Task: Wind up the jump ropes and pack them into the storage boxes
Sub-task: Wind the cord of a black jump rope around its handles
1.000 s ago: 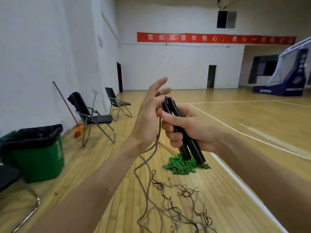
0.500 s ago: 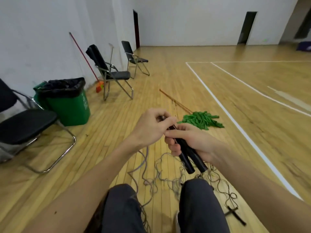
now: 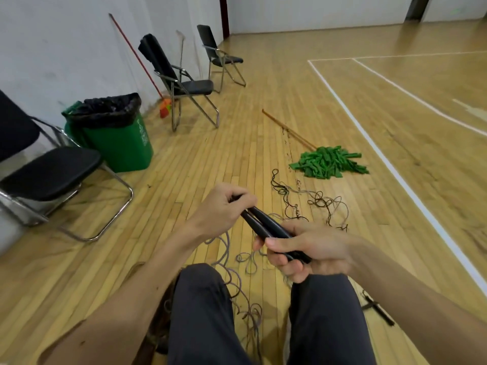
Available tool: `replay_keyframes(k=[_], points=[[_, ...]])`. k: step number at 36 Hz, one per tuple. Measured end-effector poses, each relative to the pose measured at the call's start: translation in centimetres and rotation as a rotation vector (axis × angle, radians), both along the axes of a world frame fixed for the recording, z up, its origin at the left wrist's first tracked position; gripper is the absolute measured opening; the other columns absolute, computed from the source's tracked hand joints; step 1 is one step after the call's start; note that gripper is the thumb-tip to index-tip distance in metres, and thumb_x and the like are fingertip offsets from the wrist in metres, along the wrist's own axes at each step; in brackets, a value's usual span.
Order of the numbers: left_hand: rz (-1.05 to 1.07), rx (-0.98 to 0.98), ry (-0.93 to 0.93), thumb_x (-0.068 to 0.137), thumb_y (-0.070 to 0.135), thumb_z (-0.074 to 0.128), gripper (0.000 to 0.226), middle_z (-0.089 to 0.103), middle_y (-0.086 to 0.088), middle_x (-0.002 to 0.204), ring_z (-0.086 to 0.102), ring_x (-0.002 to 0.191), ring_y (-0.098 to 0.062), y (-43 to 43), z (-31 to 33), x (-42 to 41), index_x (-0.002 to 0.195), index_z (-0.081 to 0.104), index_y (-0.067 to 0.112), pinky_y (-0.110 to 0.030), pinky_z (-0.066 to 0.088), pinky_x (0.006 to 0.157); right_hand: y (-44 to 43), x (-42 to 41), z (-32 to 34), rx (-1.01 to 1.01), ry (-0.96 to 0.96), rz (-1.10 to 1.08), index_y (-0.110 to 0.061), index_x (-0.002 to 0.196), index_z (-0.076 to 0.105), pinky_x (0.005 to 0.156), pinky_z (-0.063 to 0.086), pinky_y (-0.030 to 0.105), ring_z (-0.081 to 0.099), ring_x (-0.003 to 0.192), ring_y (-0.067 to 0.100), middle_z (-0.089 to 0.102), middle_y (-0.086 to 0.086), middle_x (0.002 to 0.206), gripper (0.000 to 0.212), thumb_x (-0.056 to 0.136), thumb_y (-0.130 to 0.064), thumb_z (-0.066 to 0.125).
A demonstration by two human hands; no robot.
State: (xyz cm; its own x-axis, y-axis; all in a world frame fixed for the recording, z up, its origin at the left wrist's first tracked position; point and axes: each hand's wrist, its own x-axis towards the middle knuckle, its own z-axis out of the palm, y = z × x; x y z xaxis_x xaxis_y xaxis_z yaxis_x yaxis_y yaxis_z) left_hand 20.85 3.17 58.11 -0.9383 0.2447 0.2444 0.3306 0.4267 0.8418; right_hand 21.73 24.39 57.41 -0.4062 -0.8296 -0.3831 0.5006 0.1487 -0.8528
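Observation:
Two black jump rope handles [image 3: 266, 225] lie side by side between my hands, above my knees. My right hand [image 3: 311, 248] grips their near ends. My left hand [image 3: 224, 209] pinches their far ends, where the rope comes out. The thin grey rope [image 3: 232, 275] hangs down in loose loops between my legs. A tangle of dark ropes [image 3: 316, 204] lies on the wooden floor just beyond my hands. Another black handle [image 3: 376, 309] rests on the floor at my right knee. No storage box is in view.
A green mop [image 3: 328, 164] with a wooden stick lies on the floor ahead. A green bin [image 3: 118, 138] with a black liner stands at the left wall, between black folding chairs [image 3: 52, 169]. A white court line [image 3: 395, 169] runs along the right.
The view has tilted from the hall down to the floor and my knees. My hands have lowered with the handles, and my left hand has closed on the handles' far ends.

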Motion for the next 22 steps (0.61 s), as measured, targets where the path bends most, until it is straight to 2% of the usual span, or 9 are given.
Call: replay_keyframes(k=[3, 5, 7, 9, 11, 13, 16, 20, 22], points=[[-0.036, 0.032, -0.02, 0.093, 0.03, 0.054, 0.047, 0.033, -0.001, 0.054, 0.031, 0.052, -0.018, 0.1, -0.8, -0.2, 0.057, 0.045, 0.001, -0.033, 0.026, 0.053, -0.1, -0.2, -0.9, -0.024, -0.063, 0.012, -0.007, 0.114, 0.062, 0.048, 0.024, 0.02, 0.036, 0.051, 0.006, 0.044, -0.001, 0.068, 0.031, 0.097, -0.033, 0.061], [-0.025, 0.061, -0.033, 0.092, 0.042, 0.051, 0.054, 0.032, -0.006, 0.055, 0.03, 0.052, -0.023, 0.2, -1.3, -0.6, 0.057, 0.043, 0.001, -0.032, 0.027, 0.054, -0.4, -0.1, -1.6, -0.028, -0.13, -0.006, -0.005, 0.116, 0.061, 0.048, 0.019, 0.02, 0.033, 0.049, 0.005, 0.041, -0.004, 0.065, 0.038, 0.098, -0.038, 0.056], [-0.007, 0.132, -0.061, 0.091, 0.05, 0.049, 0.06, 0.036, -0.011, 0.056, 0.032, 0.052, -0.023, 0.1, -1.7, -0.8, 0.057, 0.048, 0.001, -0.025, 0.029, 0.054, -0.6, 0.1, -2.1, -0.038, -0.179, -0.03, -0.005, 0.111, 0.061, 0.044, 0.02, 0.018, 0.032, 0.046, 0.003, 0.039, -0.006, 0.063, 0.035, 0.099, -0.037, 0.054], [0.067, 0.25, -0.121, 0.09, 0.056, 0.048, 0.058, 0.045, -0.014, 0.057, 0.039, 0.054, -0.025, -0.2, -2.1, -1.4, 0.056, 0.06, 0.01, -0.027, 0.031, 0.053, -0.6, 0.4, -2.2, -0.043, -0.185, -0.044, -0.009, 0.101, 0.061, 0.041, 0.024, 0.015, 0.033, 0.045, 0.002, 0.039, -0.006, 0.062, 0.027, 0.099, -0.035, 0.055], [0.145, 0.34, -0.155, 0.094, 0.053, 0.046, 0.056, 0.051, -0.011, 0.053, 0.046, 0.055, -0.029, -0.4, -2.6, -2.1, 0.057, 0.064, 0.014, -0.029, 0.033, 0.05, -0.7, 0.5, -2.4, -0.049, -0.18, -0.043, -0.013, 0.093, 0.056, 0.04, 0.026, 0.014, 0.033, 0.045, 0.002, 0.038, -0.006, 0.063, 0.022, 0.101, -0.033, 0.054], [0.172, 0.378, -0.159, 0.096, 0.053, 0.041, 0.06, 0.05, -0.003, 0.048, 0.045, 0.048, -0.024, -0.1, -3.2, -2.4, 0.057, 0.063, 0.013, -0.028, 0.031, 0.047, -0.8, 0.7, -2.5, -0.066, -0.182, -0.032, -0.014, 0.091, 0.053, 0.039, 0.029, 0.013, 0.033, 0.045, 0.002, 0.037, -0.006, 0.063, 0.021, 0.102, -0.032, 0.053], [0.177, 0.463, -0.205, 0.101, 0.061, 0.033, 0.068, 0.042, 0.0, 0.048, 0.036, 0.045, -0.015, 0.8, -3.6, -2.0, 0.055, 0.057, 0.017, -0.022, 0.028, 0.045, -1.0, 0.5, -2.4, -0.125, -0.188, -0.02, -0.015, 0.09, 0.051, 0.038, 0.03, 0.013, 0.034, 0.044, 0.001, 0.039, -0.006, 0.063, 0.021, 0.101, -0.033, 0.055], [0.176, 0.578, -0.287, 0.084, 0.075, 0.028, 0.063, 0.032, -0.004, 0.059, 0.027, 0.055, -0.017, 2.3, -4.2, -1.4, 0.059, 0.05, 0.021, -0.029, 0.026, 0.053, -1.0, -0.1, -1.9, -0.202, -0.138, -0.034, -0.013, 0.089, 0.05, 0.038, 0.032, 0.014, 0.036, 0.041, 0.002, 0.045, -0.004, 0.061, 0.025, 0.094, -0.034, 0.062], [0.178, 0.556, -0.335, 0.098, 0.066, 0.029, 0.062, 0.037, -0.003, 0.061, 0.035, 0.056, -0.018, 3.5, -4.3, -1.1, 0.059, 0.056, 0.026, -0.032, 0.031, 0.058, -1.0, -0.5, -1.7, -0.23, -0.092, -0.069, -0.012, 0.087, 0.049, 0.039, 0.033, 0.015, 0.036, 0.041, 0.003, 0.047, -0.003, 0.061, 0.025, 0.094, -0.032, 0.063]])
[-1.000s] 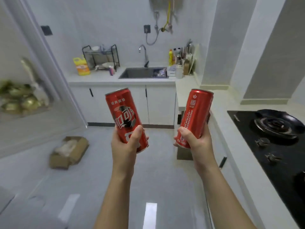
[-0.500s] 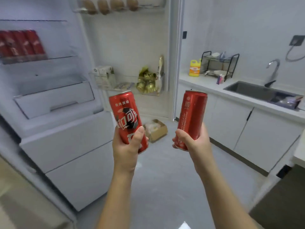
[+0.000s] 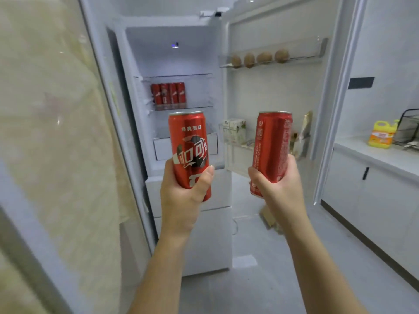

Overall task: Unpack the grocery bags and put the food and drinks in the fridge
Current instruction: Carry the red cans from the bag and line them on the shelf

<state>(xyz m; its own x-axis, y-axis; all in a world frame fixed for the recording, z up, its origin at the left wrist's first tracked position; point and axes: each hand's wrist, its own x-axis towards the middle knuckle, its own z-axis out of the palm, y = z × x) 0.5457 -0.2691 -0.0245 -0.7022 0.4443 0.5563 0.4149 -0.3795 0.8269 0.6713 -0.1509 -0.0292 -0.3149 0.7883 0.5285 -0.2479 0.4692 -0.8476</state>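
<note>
1. One slim red aluminium drink can (image 3: 189,150) stands upright at the centre of the frame. The left hand (image 3: 181,196) wraps its lower half, thumb across the front and fingers curled behind.
2. A second slim red can (image 3: 272,143) sits just right of centre, leaning slightly. The right hand (image 3: 278,189) grips it round the lower half in the same way.
3. Both cans look sealed, so they are probably full: fairly heavy for their size and stiff. The thin wall would dent under a hard squeeze, and the smooth skin could slip. A firm wrap round the barrel suits them, low enough to leave the top clear.
4. Behind the cans stands an open white fridge (image 3: 172,60). A row of matching red cans (image 3: 168,96) stands on its glass shelf (image 3: 199,107), above centre. The bare stretch of shelf to the right of that row looks like the natural spot.
5. To the right, the open fridge door (image 3: 272,91) carries brown rounded items (image 3: 260,58) in its upper rack and pale cartons (image 3: 234,130) lower down.
6. At the right edge, a yellow plastic bottle (image 3: 382,134) stands on a white counter (image 3: 374,155).
</note>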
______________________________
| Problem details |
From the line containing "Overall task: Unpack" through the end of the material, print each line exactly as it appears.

| Solution |
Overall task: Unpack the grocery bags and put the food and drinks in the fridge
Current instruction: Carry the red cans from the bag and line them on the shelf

<state>(xyz m; its own x-axis, y-axis; all in a world frame fixed for the recording, z up, its origin at the left wrist's first tracked position; point and axes: each hand's wrist, its own x-axis towards the middle knuckle, its own z-axis out of the palm, y = z × x) 0.5457 -0.2691 -0.0245 -0.7022 0.4443 0.5563 0.4149 -0.3795 0.8269 0.6713 -0.1509 -0.0292 -0.3149 0.7883 0.5285 -0.2479 0.4692 -0.8476</state>
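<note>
1. One slim red aluminium drink can (image 3: 189,150) stands upright at the centre of the frame. The left hand (image 3: 181,196) wraps its lower half, thumb across the front and fingers curled behind.
2. A second slim red can (image 3: 272,143) sits just right of centre, leaning slightly. The right hand (image 3: 278,189) grips it round the lower half in the same way.
3. Both cans look sealed, so they are probably full: fairly heavy for their size and stiff. The thin wall would dent under a hard squeeze, and the smooth skin could slip. A firm wrap round the barrel suits them, low enough to leave the top clear.
4. Behind the cans stands an open white fridge (image 3: 172,60). A row of matching red cans (image 3: 168,96) stands on its glass shelf (image 3: 199,107), above centre. The bare stretch of shelf to the right of that row looks like the natural spot.
5. To the right, the open fridge door (image 3: 272,91) carries brown rounded items (image 3: 260,58) in its upper rack and pale cartons (image 3: 234,130) lower down.
6. At the right edge, a yellow plastic bottle (image 3: 382,134) stands on a white counter (image 3: 374,155).
</note>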

The exercise asks for nothing more.